Count the lines below in which "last" appears, then give that number by itself.

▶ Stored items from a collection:
════════════════════

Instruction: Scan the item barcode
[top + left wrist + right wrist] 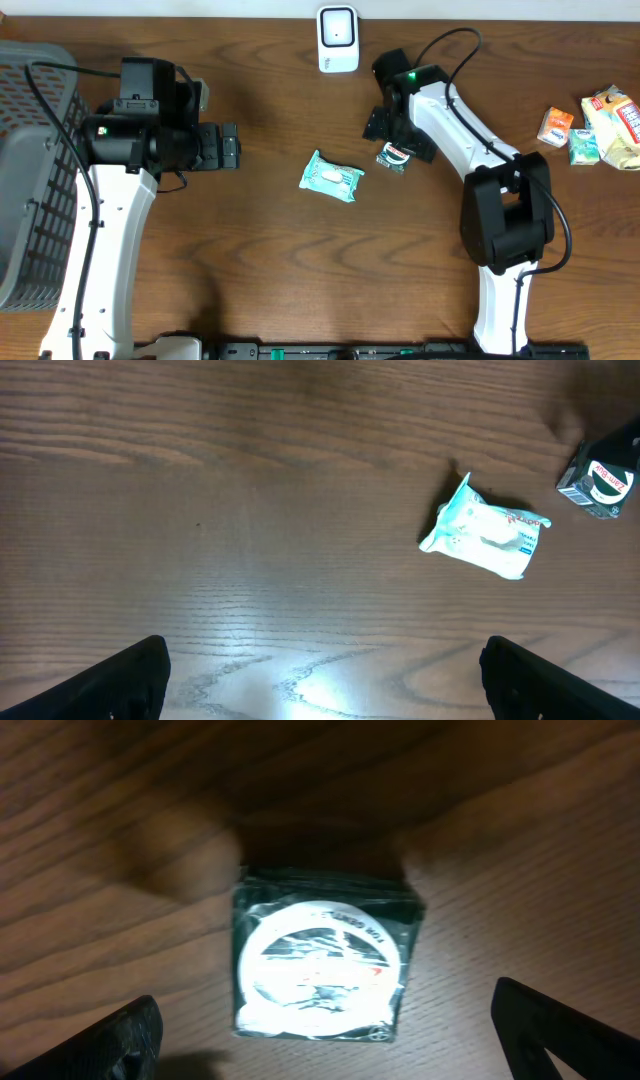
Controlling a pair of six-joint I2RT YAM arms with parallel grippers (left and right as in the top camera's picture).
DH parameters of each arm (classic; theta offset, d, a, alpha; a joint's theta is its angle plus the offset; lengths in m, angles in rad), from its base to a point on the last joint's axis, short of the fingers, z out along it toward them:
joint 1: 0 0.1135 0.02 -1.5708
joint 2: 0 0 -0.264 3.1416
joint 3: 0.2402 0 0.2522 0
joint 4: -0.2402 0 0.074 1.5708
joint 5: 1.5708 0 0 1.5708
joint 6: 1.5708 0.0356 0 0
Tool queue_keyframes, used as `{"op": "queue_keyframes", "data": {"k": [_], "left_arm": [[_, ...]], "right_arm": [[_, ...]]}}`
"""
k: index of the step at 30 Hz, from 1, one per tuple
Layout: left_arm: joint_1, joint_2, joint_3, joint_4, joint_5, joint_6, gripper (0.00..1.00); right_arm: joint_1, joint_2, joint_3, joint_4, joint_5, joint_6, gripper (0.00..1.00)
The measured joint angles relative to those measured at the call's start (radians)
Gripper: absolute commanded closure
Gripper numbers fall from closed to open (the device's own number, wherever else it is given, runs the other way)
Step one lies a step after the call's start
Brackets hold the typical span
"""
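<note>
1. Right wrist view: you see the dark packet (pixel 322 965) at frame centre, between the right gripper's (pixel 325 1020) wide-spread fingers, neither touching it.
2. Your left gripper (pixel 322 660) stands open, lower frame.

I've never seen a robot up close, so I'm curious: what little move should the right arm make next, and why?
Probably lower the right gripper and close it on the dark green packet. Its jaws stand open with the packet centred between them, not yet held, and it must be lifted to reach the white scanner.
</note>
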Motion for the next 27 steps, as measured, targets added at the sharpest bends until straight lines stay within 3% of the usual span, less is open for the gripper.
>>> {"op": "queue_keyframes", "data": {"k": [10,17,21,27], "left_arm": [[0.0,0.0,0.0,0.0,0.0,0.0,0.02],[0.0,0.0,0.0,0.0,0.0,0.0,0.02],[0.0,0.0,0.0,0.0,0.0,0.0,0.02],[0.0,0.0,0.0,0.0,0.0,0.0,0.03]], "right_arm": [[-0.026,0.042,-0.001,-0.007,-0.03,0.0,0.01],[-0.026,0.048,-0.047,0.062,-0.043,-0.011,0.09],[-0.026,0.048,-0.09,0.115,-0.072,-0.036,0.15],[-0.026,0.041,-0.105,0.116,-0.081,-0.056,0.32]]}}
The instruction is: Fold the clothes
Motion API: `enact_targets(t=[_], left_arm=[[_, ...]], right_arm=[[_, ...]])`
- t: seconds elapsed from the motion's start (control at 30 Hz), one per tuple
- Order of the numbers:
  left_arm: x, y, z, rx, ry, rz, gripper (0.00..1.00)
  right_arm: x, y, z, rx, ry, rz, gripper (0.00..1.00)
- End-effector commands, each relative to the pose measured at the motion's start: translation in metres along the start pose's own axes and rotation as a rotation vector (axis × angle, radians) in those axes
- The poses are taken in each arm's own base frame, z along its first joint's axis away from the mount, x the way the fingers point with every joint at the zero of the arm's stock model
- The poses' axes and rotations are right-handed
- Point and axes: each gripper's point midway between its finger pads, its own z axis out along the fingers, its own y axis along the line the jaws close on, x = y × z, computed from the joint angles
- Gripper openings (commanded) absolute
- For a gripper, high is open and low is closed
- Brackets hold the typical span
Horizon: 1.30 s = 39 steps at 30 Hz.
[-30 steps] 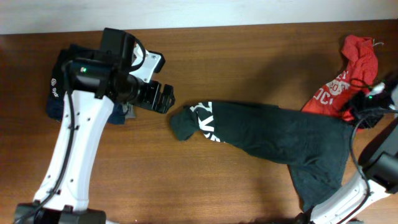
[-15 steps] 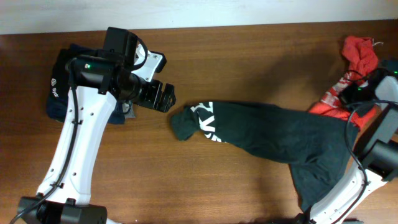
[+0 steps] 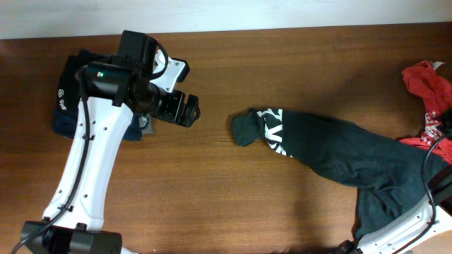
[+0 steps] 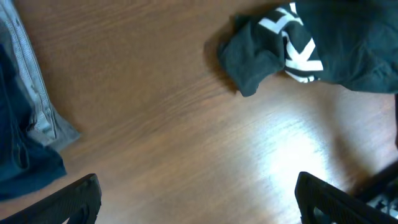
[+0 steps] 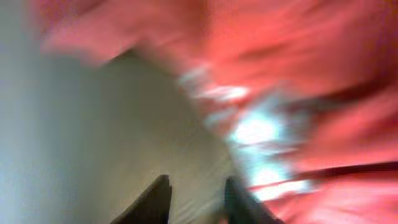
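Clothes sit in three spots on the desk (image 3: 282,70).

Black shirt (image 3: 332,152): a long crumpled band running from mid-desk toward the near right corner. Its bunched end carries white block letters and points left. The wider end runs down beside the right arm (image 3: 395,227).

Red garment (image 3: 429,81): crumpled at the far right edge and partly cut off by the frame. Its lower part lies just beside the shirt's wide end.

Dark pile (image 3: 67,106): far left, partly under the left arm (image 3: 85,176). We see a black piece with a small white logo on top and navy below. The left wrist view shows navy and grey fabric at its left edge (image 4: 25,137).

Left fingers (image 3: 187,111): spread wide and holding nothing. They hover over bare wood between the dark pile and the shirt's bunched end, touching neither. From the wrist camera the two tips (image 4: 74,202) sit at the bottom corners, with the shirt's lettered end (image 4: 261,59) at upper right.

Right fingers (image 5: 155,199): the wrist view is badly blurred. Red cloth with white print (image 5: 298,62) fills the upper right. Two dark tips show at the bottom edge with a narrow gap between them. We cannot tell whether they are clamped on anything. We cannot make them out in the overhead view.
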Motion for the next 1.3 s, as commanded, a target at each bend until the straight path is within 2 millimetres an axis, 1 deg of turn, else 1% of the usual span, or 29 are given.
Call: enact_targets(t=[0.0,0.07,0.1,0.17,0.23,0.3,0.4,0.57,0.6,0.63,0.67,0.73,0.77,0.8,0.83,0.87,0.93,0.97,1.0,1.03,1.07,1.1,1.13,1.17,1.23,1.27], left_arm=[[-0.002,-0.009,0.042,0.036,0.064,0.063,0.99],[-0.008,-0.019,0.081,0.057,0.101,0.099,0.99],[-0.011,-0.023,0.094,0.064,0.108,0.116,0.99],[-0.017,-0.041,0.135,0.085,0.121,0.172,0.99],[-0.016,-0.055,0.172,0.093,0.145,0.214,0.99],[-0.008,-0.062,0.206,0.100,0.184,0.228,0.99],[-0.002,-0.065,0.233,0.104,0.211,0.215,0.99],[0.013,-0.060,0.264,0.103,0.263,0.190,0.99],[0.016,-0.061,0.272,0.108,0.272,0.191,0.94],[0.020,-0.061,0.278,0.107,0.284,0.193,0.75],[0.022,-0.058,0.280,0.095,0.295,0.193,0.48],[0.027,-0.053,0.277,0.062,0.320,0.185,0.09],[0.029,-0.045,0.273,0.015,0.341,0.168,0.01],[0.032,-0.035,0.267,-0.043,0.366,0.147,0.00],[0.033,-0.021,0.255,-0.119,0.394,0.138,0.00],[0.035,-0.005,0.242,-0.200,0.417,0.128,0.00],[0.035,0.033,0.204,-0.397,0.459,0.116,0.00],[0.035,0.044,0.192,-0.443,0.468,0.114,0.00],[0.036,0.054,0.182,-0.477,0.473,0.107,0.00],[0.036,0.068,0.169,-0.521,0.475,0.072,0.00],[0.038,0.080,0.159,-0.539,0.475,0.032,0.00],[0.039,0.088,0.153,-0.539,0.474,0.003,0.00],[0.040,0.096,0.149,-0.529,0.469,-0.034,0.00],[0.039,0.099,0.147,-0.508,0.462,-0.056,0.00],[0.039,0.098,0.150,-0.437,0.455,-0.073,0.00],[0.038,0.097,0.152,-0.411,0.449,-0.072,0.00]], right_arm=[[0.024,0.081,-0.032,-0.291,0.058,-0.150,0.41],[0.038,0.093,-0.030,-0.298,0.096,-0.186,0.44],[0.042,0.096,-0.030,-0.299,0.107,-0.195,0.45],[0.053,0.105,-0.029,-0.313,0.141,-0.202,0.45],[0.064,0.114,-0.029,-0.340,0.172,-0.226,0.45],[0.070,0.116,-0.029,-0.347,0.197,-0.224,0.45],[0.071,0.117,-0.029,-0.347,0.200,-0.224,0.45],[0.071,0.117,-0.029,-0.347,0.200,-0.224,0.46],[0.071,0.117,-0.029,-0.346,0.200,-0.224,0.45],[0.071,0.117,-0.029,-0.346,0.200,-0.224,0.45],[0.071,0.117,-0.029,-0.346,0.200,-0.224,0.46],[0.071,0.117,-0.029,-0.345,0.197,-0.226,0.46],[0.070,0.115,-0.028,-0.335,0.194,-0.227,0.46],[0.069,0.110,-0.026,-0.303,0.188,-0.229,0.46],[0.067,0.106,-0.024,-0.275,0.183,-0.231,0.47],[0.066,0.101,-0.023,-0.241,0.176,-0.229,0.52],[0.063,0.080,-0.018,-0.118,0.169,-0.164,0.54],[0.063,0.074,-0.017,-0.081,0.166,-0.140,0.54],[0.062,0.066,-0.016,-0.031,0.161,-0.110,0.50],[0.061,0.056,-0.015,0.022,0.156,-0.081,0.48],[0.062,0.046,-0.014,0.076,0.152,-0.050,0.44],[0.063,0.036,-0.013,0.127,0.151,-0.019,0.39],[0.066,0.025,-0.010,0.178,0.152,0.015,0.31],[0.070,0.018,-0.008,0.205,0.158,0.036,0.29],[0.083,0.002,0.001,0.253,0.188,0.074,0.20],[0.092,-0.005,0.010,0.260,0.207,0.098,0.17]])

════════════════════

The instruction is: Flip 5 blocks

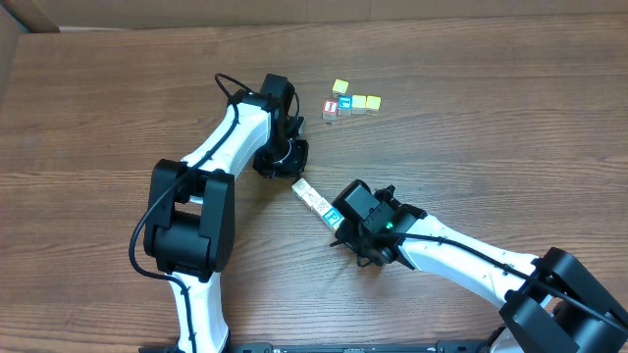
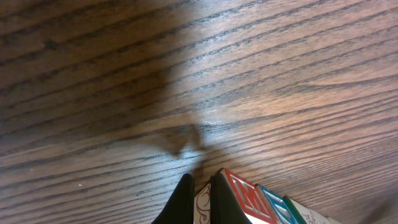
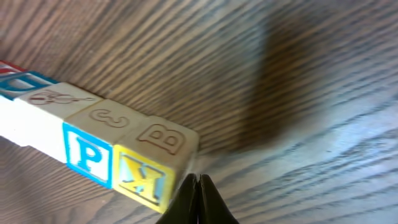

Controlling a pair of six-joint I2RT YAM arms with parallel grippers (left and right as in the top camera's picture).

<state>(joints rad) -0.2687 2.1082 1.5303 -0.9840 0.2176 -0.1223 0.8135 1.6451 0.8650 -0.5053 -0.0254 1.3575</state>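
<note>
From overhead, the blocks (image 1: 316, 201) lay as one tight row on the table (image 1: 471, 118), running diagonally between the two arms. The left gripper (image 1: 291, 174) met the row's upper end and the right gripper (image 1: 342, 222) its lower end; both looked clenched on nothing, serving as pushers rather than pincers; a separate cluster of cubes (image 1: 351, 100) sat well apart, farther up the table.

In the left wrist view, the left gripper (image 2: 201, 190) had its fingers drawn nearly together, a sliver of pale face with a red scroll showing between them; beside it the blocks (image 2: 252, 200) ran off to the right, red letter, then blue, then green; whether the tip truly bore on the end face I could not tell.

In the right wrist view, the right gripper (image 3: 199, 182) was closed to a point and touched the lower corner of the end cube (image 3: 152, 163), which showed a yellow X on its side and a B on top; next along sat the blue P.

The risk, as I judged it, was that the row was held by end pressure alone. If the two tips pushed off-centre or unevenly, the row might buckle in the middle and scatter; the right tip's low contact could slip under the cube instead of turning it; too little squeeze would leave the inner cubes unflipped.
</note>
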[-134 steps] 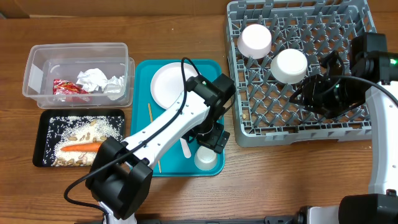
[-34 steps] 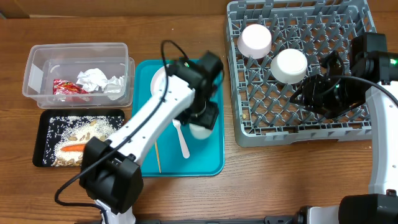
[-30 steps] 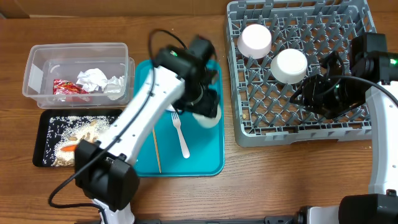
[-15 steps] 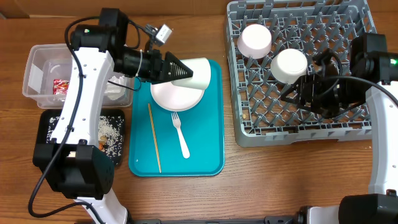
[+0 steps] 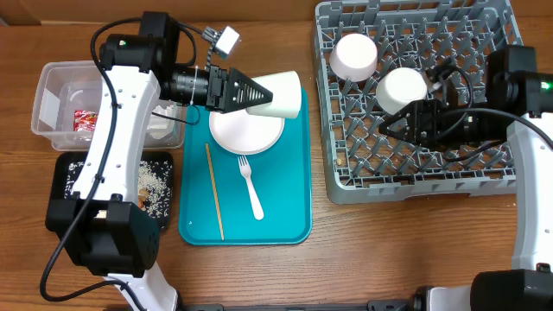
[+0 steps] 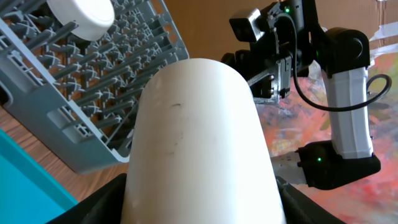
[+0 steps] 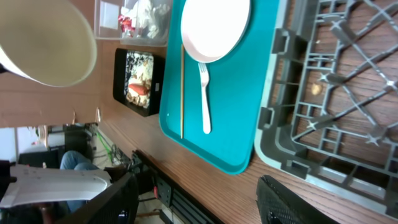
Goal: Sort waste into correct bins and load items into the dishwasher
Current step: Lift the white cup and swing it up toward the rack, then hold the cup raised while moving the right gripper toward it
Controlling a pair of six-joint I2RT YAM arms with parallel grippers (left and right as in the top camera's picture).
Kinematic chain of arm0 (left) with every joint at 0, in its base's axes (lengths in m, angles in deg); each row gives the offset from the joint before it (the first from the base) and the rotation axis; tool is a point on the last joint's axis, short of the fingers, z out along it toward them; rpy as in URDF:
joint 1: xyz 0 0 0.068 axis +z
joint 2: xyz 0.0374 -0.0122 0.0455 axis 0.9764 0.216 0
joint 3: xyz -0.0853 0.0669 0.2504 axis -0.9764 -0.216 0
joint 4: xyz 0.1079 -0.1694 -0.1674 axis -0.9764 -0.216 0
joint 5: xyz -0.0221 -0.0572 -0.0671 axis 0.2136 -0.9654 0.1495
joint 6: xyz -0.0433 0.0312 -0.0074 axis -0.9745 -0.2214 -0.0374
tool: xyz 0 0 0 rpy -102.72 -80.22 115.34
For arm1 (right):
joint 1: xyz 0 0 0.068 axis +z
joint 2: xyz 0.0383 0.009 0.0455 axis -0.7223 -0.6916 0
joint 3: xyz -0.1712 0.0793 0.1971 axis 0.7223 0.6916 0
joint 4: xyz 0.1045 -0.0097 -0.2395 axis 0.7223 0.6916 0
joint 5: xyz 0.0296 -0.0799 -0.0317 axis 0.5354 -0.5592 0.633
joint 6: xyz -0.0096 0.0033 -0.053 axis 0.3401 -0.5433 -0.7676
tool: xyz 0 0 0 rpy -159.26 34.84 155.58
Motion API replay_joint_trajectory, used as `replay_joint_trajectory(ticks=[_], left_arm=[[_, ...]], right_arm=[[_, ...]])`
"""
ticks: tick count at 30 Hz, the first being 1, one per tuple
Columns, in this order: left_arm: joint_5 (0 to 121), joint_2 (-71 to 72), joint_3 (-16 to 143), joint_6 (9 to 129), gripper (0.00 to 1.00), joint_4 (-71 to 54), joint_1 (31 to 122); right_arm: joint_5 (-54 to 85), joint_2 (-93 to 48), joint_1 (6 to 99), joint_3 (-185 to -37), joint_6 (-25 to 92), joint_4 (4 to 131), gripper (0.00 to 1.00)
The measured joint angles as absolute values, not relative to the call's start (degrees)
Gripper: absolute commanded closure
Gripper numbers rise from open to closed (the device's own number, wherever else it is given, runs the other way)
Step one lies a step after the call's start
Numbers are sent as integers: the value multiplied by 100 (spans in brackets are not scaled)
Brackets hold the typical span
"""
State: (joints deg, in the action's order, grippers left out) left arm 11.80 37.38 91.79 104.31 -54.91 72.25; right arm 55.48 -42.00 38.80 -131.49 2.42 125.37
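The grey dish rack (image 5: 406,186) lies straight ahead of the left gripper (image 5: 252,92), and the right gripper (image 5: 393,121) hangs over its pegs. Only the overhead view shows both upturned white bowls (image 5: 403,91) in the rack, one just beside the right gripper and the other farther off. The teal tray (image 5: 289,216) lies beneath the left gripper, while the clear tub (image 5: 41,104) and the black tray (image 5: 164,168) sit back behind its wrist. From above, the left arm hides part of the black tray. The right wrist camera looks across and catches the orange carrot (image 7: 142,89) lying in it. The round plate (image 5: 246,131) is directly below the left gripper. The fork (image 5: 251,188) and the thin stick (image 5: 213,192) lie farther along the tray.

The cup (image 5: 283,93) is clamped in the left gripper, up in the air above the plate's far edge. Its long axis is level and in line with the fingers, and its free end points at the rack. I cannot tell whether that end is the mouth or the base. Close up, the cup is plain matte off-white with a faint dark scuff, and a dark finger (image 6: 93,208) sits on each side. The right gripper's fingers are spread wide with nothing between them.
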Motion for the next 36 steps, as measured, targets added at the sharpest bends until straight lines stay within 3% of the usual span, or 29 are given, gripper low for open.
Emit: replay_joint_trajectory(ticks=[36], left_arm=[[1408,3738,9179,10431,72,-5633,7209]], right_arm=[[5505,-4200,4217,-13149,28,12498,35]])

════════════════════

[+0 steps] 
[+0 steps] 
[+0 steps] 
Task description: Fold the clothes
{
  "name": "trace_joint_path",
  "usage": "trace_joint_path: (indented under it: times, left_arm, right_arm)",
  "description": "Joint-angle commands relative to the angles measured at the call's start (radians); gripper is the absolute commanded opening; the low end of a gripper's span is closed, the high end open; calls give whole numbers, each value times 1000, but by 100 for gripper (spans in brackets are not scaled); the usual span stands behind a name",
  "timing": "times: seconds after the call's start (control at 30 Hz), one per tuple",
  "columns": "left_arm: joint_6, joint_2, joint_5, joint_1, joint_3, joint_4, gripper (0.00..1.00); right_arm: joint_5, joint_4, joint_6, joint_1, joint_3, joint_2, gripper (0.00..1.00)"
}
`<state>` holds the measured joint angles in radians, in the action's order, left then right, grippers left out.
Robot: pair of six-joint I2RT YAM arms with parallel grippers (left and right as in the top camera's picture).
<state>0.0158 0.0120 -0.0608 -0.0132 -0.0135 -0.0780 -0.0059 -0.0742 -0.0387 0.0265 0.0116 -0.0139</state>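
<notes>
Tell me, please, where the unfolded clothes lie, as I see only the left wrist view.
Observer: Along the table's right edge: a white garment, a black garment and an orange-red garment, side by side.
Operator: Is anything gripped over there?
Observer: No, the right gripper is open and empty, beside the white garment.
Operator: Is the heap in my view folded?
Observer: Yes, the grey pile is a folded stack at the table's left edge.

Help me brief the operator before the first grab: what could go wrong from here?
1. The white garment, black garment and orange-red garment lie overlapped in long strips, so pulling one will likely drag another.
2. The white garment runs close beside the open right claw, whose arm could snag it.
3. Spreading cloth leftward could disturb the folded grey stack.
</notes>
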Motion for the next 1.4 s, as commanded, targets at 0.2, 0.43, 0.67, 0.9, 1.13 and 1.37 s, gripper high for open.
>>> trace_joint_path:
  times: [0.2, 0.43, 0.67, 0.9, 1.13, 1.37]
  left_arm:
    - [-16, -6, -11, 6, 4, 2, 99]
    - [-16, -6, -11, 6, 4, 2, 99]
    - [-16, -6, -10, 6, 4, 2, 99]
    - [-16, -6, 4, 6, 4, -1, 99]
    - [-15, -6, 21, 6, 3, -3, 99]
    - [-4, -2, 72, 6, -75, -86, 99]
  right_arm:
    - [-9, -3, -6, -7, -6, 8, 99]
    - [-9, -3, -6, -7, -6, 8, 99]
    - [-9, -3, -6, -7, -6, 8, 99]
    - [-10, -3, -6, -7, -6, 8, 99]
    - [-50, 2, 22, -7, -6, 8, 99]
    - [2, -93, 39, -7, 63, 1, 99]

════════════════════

▶ Exercise result: 2